Restaurant Brands International Inc. (RBI) has announced the launch of a substantial $1,000 million First Lien Senior Secured Notes offering, which will be used primarily for refinancing existing debt. From a financial perspective, this move is noteworthy as refinancing can help a company manage its debt more efficiently by potentially reducing interest costs and extending the maturity of liabilities. This can improve the company's liquidity position and cash flow stability in the short to medium term, which is positive for investors.

However, it's essential to analyze the terms and interest rates of these new notes compared to the existing term loan B facility. If the new notes have a lower interest rate, this could reduce RBI's financing costs, which is favorable. On the other hand, if the interest rate is higher, it could strain the financials over time. Additionally, the secured nature of these notes implies that they are backed by collateral, which may suggest a lower risk for investors compared to unsecured debt.

It's also worth noting that a portion of the proceeds will go towards general corporate purposes, which could signal potential investments or operational improvements. However, without specific details on the allocation, the impact remains speculative.

This offering involves complex legal considerations, particularly due to the regulation under the Securities Act of 1933. The Notes will be offered to qualified institutional buyers under Rule 144A and to non-U.S. persons under Regulation S. This structure allows RBI to avoid the lengthy and costly process of registering the securities with the SEC, which is beneficial from a cost management perspective.

It's also important to highlight that these notes are fully and unconditionally guaranteed by Restaurant Brands International Limited Partnership and its wholly-owned subsidiaries. This guarantee structure adds an additional layer of security for the investors, making the notes more attractive. However, potential investors should be aware of the inherent risks involved with the jurisdictional legal implications and the possible legal ramifications in case of a default.

Given the stringent regulations and guarantees in place, this offering seems to be well-structured to protect investor interests and provide clarity on the legal standings of the notes.

TORONTO, June 6, 2024 /PRNewswire/ - Restaurant Brands International Inc. ("RBI") (TSX: QSR) (NYSE: QSR) (TSX: QSP), 1011778 B.C. Unlimited Liability Company (the "Issuer") and New Red Finance, Inc. (the "Co-Issuer" and, together with the Issuer, the "Issuers") announced today that the Issuers have launched an offering of $1,000 million in aggregate principal amount of First Lien Senior Secured Notes due 2029 (the "Notes").

RBI expects to use the net proceeds from the offering of the Notes to refinance a portion of the Issuers' existing term loan B facility and pay related fees and expenses, with the remainder, if any, to be used for general corporate purposes.

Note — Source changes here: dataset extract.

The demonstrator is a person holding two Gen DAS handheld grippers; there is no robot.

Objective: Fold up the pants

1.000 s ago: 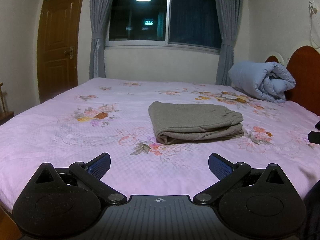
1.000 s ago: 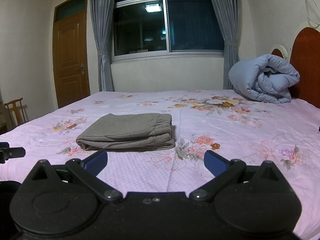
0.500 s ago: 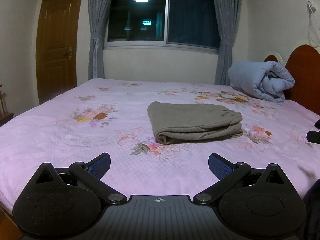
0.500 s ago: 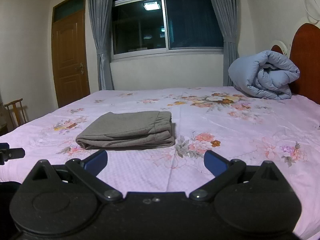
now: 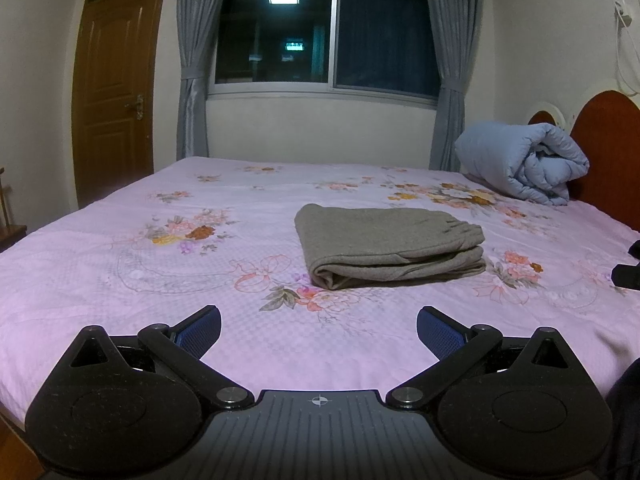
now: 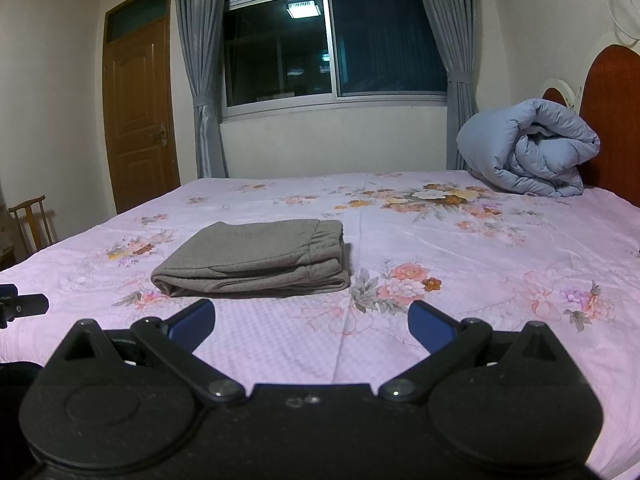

The Notes will be first lien senior secured obligations of the Issuers, guaranteed fully and unconditionally, and jointly and severally, on a senior secured basis by Restaurant Brands International Limited Partnership ("Holdings") and each of Holdings' wholly-owned subsidiaries that also guarantee the Issuers' obligations under the Issuers' existing senior secured credit facilities.

The Notes will be offered (i) to persons reasonably believed to be qualified institutional buyers pursuant to Rule 144A under the Securities Act of 1933, as amended (the "Securities Act"), and (ii) outside the U.S. pursuant to Regulation S under the Securities Act. The Notes and the related guarantees have not been and will not be registered under the Securities Act and may not be offered or sold in the U.S. absent registration or an applicable exemption from the registration requirements under the Securities Act and applicable state securities laws.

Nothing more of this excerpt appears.